◆ WHAT IS NEEDED ◆
Nothing but the lines below, from the first through the line containing "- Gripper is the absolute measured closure", should be set down, each one exactly and without pictures.

◆ DATA BELOW ◆
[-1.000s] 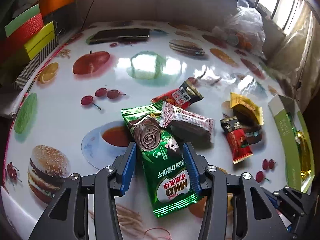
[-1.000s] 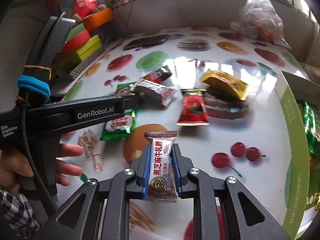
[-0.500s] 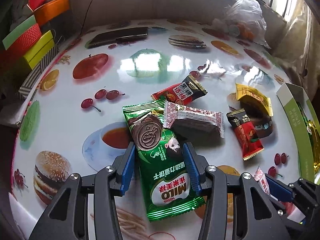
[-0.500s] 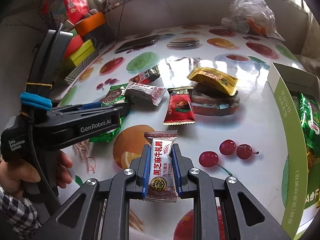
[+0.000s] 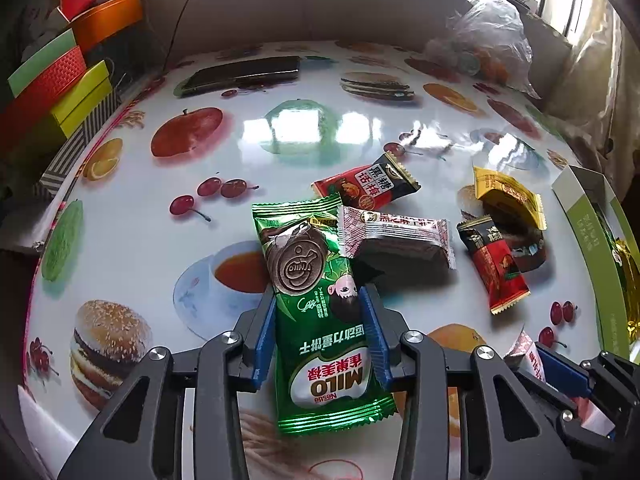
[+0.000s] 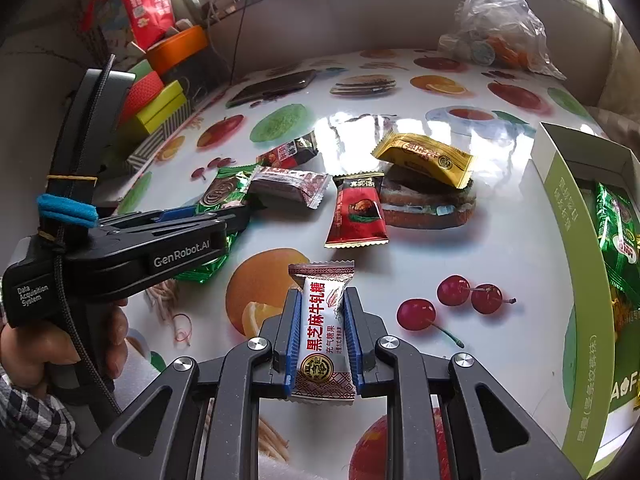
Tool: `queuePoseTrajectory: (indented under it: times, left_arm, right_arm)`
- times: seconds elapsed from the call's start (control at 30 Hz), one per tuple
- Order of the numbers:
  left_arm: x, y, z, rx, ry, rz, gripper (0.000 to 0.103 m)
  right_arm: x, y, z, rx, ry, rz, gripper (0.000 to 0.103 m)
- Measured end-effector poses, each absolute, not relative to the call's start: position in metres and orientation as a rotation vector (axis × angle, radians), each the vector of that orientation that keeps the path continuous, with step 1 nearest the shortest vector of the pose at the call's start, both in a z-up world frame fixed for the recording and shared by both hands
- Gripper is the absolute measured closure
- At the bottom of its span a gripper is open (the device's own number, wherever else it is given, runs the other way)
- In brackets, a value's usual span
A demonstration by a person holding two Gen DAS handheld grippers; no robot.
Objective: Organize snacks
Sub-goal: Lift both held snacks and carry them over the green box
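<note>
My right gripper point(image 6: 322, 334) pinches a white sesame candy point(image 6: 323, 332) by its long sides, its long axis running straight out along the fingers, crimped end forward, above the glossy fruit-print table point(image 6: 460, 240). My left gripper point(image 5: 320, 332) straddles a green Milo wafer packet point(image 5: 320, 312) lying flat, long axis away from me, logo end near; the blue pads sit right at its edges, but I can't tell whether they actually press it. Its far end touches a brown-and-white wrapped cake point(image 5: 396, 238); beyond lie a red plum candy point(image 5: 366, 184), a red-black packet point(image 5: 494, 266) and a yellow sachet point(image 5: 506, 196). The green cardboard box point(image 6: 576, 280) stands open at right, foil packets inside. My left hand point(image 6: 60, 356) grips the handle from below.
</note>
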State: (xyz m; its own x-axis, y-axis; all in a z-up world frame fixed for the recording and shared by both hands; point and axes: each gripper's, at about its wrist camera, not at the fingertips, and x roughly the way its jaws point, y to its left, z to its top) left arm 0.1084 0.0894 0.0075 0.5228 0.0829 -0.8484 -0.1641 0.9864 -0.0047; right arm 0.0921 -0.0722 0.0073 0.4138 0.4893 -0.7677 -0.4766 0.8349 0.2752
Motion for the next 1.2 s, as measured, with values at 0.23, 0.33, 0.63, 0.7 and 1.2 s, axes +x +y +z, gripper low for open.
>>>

◆ EXERCISE ANSWER ◆
[-1.000s] 
[-1.000s] 
[-0.500s] 
[-0.500s] 
[+0.000s] 
[+0.000s] 
Tool: `queuePoseTrajectory: (indented under it: times, left_arm, right_arm)`
- times: seconds elapsed from the call's start (control at 30 Hz), one per tuple
- Order of the numbers:
  left_arm: x, y, z, rx, ry, rz, gripper (0.000 to 0.103 m)
  right_arm: x, y, z, rx, ry, rz, gripper (0.000 to 0.103 m)
- Measured end-effector poses, each absolute, not relative to the call's start: position in metres and orientation as a rotation vector (axis × angle, radians), each the vector of that orientation that keeps the path continuous, with step 1 nearest the shortest vector of the pose at the call's start, both in a z-up world frame fixed for the recording and shared by both hands
- Gripper is the absolute measured closure

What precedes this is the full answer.